Effects of long-term administration of Orz on body weight (A) and blood glucose (B) were examined in mice fed the HFD ad libitum. Blood glucose levels and the AUC for glucose during the GTT (C) and the ITT (E) and plasma insulin levels (D) during the GTT after 10 weeks of Orz treatment at doses of 20, 80, and 320 μg⋅g body weight⁻¹⋅day⁻¹. Data are expressed as mean ± SEM (n = 3–6). *P < 0.05, **P < 0.01 compared with vehicle-treated mice.

FIG. 6.

Effects of Orz on the activities of ER stress–responsive cis-acting elements in HEK293 cells. Reporter genes-transfected HEK293 cells were cotreated with tunicamycin (2 μg/mL) and Orz (1 μmol/L) or 4-PBA (1 mmol/L) for 15 h (ERSEs) or 24 h (UPRE). The activities of ERSE-I (A), ERSE-II (B), and UPRE (C) were measured. Data are expressed as mean ± SEM (n = 4). *P < 0.05, **P < 0.01 compared with vehicle (Veh)-treated cells.

FIG. 7.

Effects of Orz on hypothalamic ER stress and dietary preference in mice. Murine primary neuronal cells were pretreated with Orz (0.1, 1 μmol/L) and then stimulated with tunicamycin (0.1 μg/mL). The mRNA levels are shown for Chop (A), ERdj4 (B), and Xbp1s (C).
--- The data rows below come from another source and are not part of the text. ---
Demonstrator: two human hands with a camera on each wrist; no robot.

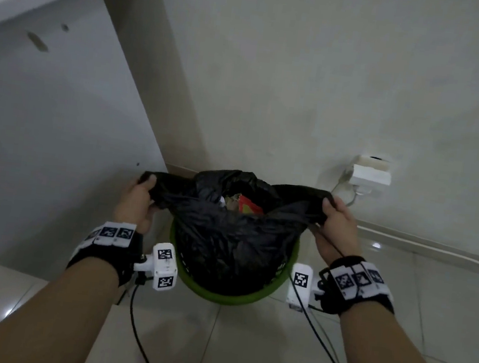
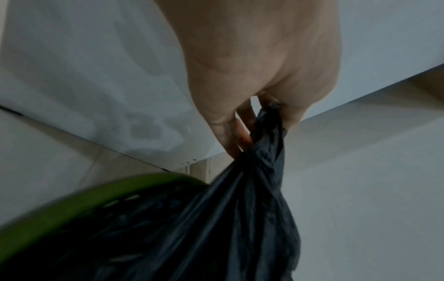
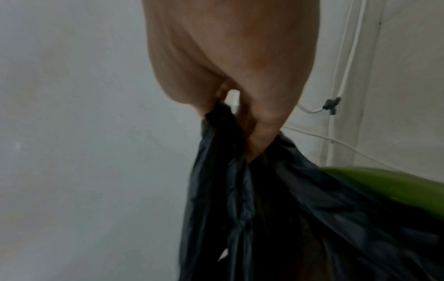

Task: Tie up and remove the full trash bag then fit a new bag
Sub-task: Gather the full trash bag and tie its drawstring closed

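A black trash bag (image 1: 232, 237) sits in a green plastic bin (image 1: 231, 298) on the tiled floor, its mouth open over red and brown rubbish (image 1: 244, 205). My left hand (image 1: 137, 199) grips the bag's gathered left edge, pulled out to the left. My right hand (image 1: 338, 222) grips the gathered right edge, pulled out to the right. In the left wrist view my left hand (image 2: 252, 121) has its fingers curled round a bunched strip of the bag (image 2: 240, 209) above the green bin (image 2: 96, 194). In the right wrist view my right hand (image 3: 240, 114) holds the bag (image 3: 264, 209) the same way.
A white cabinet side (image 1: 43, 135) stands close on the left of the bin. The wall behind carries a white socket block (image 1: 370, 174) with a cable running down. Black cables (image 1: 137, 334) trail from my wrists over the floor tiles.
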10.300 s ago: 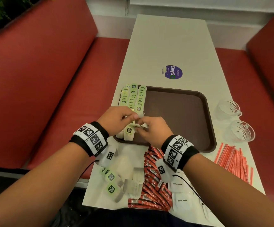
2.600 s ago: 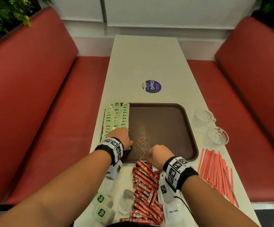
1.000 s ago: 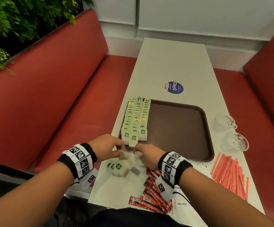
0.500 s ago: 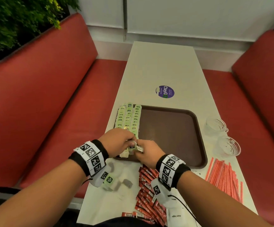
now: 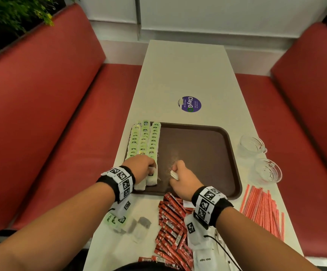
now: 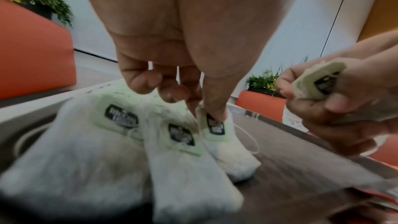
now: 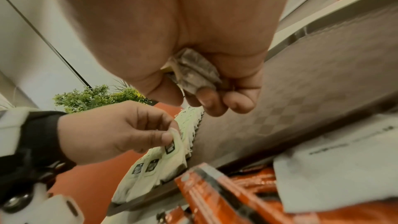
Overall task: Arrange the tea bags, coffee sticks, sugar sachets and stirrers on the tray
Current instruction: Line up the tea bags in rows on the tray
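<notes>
Three rows of green-tagged tea bags (image 5: 145, 137) lie along the left side of the brown tray (image 5: 207, 153). My left hand (image 5: 150, 167) pinches the tag of the nearest tea bag (image 6: 215, 125) in the right-hand row, which rests on the tray. My right hand (image 5: 175, 171) hovers over the tray's near middle, fingers curled round another tea bag (image 7: 193, 74). Loose tea bags (image 5: 127, 222), red coffee sticks (image 5: 170, 222) and white sugar sachets (image 5: 203, 257) lie on the table near me. The red stirrers (image 5: 262, 210) lie to the right.
Two glass cups (image 5: 252, 145) (image 5: 267, 171) stand right of the tray. A purple sticker (image 5: 189, 104) is on the white table beyond it. Red benches run along both sides, with plants behind the left one.
The hands were together at the near end of the tea bag rows. Now they are apart: the right has drawn off to the right with a tea bag, the left stays at the row.
</notes>
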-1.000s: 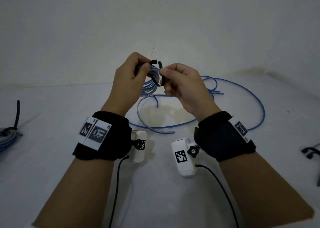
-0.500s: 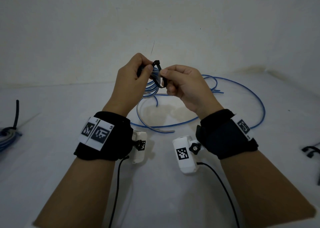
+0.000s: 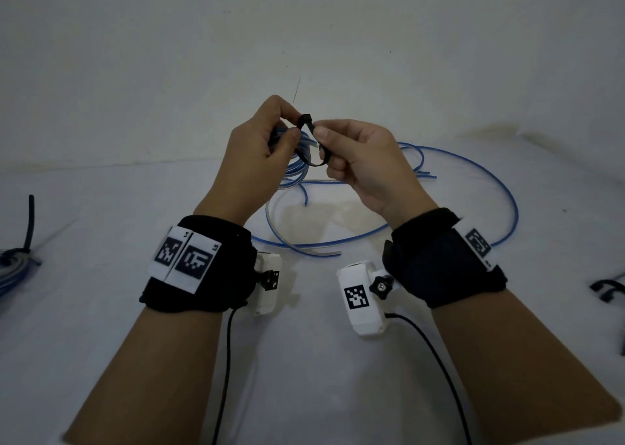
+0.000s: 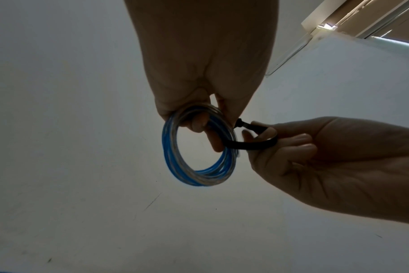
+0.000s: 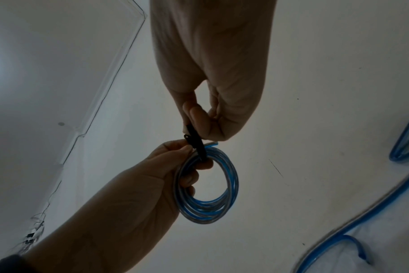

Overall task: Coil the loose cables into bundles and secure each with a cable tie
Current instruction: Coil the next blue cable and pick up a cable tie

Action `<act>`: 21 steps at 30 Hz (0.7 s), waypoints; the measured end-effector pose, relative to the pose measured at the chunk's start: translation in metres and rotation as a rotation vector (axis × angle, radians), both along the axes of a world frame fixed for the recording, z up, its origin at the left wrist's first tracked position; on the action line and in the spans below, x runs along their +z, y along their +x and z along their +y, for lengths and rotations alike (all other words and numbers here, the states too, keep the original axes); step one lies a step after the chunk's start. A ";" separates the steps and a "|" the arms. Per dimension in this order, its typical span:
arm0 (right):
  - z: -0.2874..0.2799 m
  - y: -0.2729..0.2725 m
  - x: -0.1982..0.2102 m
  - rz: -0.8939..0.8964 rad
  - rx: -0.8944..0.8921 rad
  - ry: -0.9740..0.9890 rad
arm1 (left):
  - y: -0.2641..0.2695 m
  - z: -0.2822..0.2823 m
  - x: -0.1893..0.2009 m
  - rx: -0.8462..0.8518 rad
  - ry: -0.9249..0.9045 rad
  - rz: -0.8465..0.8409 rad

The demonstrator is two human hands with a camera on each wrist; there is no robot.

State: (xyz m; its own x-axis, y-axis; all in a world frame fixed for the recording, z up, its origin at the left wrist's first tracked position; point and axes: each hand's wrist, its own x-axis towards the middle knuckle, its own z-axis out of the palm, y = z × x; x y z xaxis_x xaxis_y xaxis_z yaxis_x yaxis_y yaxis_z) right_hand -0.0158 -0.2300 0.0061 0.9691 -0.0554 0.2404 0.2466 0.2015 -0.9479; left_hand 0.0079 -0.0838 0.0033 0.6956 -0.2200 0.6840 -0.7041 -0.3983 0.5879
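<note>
My left hand [image 3: 267, 147] holds a small coil of blue and clear cable [image 4: 199, 171] in the air above the white surface, fingers curled through its ring. A black cable tie [image 3: 313, 147] loops around the coil's strands, its square head [image 3: 306, 119] sticking up between the two hands. My right hand [image 3: 351, 153] pinches the tie's strap [image 4: 252, 145] between thumb and fingers. From the right wrist view the coil [image 5: 213, 194] hangs below the tie [image 5: 196, 144]. Whether the strap's tip sits in the head cannot be told.
Loose blue cable [image 3: 473, 187] sprawls in wide loops on the white surface behind and right of my hands. A tied blue bundle [image 3: 13, 265] with a black tail lies at the left edge. Spare black cable ties [image 3: 605, 289] lie at the right edge.
The tie's two ends have come together into a closed loop around the coil, with its head now upright between the hands. Both hands rose slightly.
</note>
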 end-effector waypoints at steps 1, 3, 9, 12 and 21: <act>0.001 0.000 -0.001 -0.008 -0.013 0.001 | 0.000 0.000 0.000 -0.005 0.028 -0.010; 0.001 0.000 0.000 -0.034 -0.036 -0.004 | -0.002 -0.003 -0.001 -0.030 0.095 -0.026; -0.007 0.000 0.003 0.035 -0.022 0.016 | -0.004 -0.008 -0.005 -0.107 0.123 0.022; -0.005 -0.001 0.004 0.091 0.021 0.034 | -0.003 -0.007 -0.005 -0.082 0.140 0.036; -0.002 0.000 0.000 0.060 -0.006 0.041 | -0.001 -0.005 -0.007 -0.082 0.217 0.075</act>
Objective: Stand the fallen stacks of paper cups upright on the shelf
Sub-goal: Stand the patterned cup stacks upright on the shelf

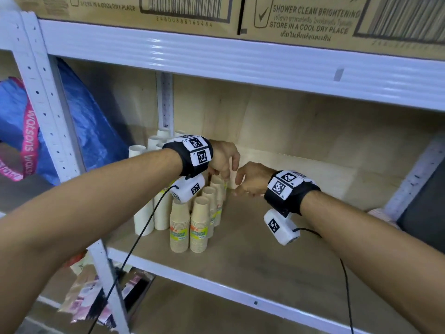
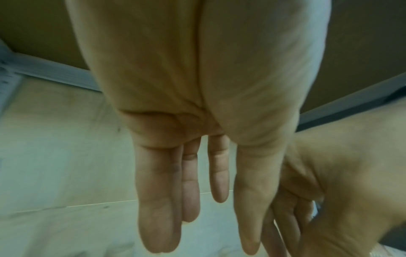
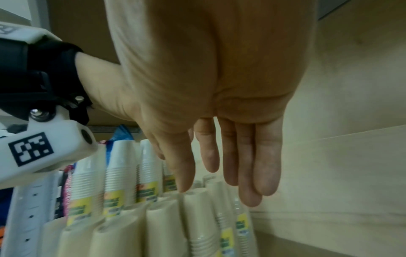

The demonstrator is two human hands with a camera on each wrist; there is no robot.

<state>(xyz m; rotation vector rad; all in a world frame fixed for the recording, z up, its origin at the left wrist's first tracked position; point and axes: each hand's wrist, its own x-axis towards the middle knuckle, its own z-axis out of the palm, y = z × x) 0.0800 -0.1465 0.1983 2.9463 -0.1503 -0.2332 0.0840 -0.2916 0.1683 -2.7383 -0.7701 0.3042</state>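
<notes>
Both hands are inside the shelf [image 1: 216,239] bay, above and just right of the cup cluster. The left hand [image 1: 224,157] hangs palm-down over the rear stacks. Its wrist view shows straight, loosely spread fingers [image 2: 158,200] with nothing between them, so this grip is fully released. The right hand [image 1: 252,179] sits just beside it, and its wrist view likewise shows extended fingers [image 3: 265,165] holding nothing.

The stacks of paper cups [image 1: 190,222] stand at the left end of the shelf board. The brown wrapped stacks with yellow labels are at the front, and the taller white stacks [image 1: 144,203] are behind and to the left, by the shelf post [image 1: 45,102]. Every stack visible in the head view is upright. No fallen stack is visible on the shelf. The area directly under the hands is hidden, so a stack lying there cannot be ruled out.

Judged from this layout, the righting step appears complete or nearly so, with both grips free of the last stack.

The next move calls for a check of the hidden rear row for leaning stacks. The hands should then be drawn out clear of the tops of the stacks, since the stacks stand touching one another and a brush could topple several
</notes>
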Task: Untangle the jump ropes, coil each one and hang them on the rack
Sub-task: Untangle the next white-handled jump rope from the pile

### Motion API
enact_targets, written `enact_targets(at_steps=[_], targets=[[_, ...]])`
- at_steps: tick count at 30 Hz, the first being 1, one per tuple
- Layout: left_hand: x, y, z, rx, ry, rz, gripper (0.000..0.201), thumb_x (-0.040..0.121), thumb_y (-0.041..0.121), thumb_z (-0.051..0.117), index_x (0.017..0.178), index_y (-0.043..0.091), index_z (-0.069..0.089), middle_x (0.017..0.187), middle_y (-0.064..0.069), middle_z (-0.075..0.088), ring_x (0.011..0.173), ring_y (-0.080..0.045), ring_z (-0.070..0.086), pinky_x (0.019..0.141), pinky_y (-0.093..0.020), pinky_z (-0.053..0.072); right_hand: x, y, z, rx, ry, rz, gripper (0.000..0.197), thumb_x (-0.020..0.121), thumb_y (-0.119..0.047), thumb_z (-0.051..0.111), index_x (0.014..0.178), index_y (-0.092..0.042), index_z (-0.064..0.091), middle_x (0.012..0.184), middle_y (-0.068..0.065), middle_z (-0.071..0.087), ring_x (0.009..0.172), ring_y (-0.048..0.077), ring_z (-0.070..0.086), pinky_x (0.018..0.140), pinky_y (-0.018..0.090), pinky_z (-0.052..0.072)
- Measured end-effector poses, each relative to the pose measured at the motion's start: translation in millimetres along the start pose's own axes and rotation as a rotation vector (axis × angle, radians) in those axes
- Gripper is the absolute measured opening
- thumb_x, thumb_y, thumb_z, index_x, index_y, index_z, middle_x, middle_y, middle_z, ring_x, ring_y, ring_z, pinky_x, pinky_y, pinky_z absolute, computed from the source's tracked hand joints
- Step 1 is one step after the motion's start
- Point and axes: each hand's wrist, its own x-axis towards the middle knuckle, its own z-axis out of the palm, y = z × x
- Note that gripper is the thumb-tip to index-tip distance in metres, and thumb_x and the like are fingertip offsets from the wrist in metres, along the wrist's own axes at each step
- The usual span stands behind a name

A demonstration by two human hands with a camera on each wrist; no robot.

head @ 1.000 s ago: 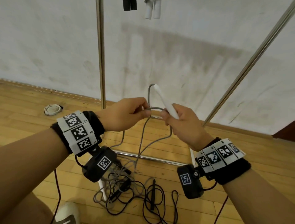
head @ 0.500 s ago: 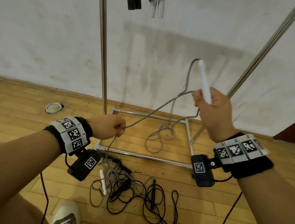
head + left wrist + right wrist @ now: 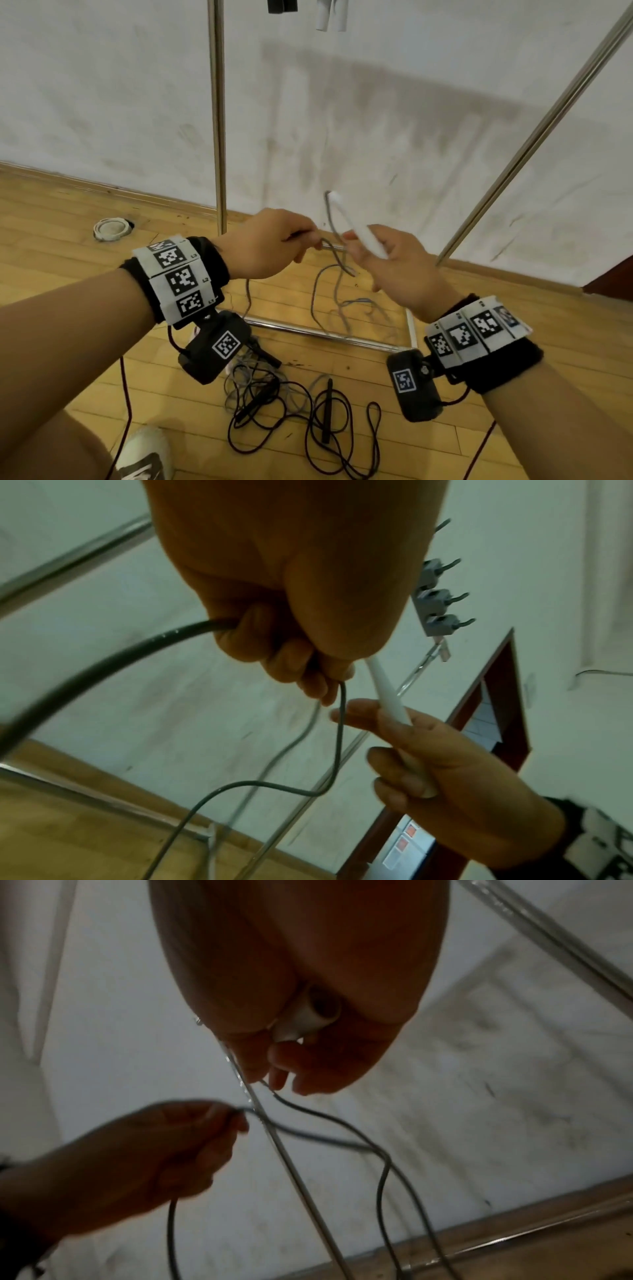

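A grey jump rope [image 3: 337,263] runs between my hands in front of the rack. My left hand [image 3: 305,240] pinches the grey cord [image 3: 339,723] between thumb and curled fingers. My right hand [image 3: 356,250] grips the rope's white handle [image 3: 356,226], which points up and left; a short loop of cord [image 3: 377,1150] hangs from its fingers. The rest of the grey rope trails down to the floor inside the rack's base [image 3: 325,334]. A black jump rope [image 3: 308,411] lies tangled on the floor below my wrists, mixed with more grey cord.
The rack's upright pole [image 3: 217,116] stands behind my left hand and a slanted pole [image 3: 534,137] to the right. Black handles [image 3: 282,5] and white handles [image 3: 330,13] hang at the top edge. A round floor fitting [image 3: 111,229] lies left; my shoe [image 3: 144,455] is below.
Half a second ago my right hand was raised up and right, drawing cord through the left hand. Now both hands have come back together at chest height.
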Motion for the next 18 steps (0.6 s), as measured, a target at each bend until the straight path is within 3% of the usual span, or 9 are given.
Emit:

Values were normalized to that of 18S rRNA and are expressed as levels relative to that of vehicle (Veh)-pretreated cells (n = 4–8). Mice were treated with Orz at doses of 20, 80 and 320 μg⋅g body weight⁻¹⋅day⁻¹ for 13 weeks, and mRNA levels were measured in the hypothalamus for Chop (D), ERdj4 (E), and Xbp1s (F). Values were normalized to that of 18S rRNA and are expressed as levels relative to that of vehicle-treated mice (n = 8–11). The mRNA levels were determined using real-time PCR. G: HFD preference in Orz-treated mice (80 μg⋅g body weight⁻¹⋅day⁻¹). Mice were allowed free access to CD and HFD (n = 6; 2 mice per cage). Data are expressed as mean ± SEM. *P < 0.05, **P < 0.01 compared with vehicle-treated cells or mice.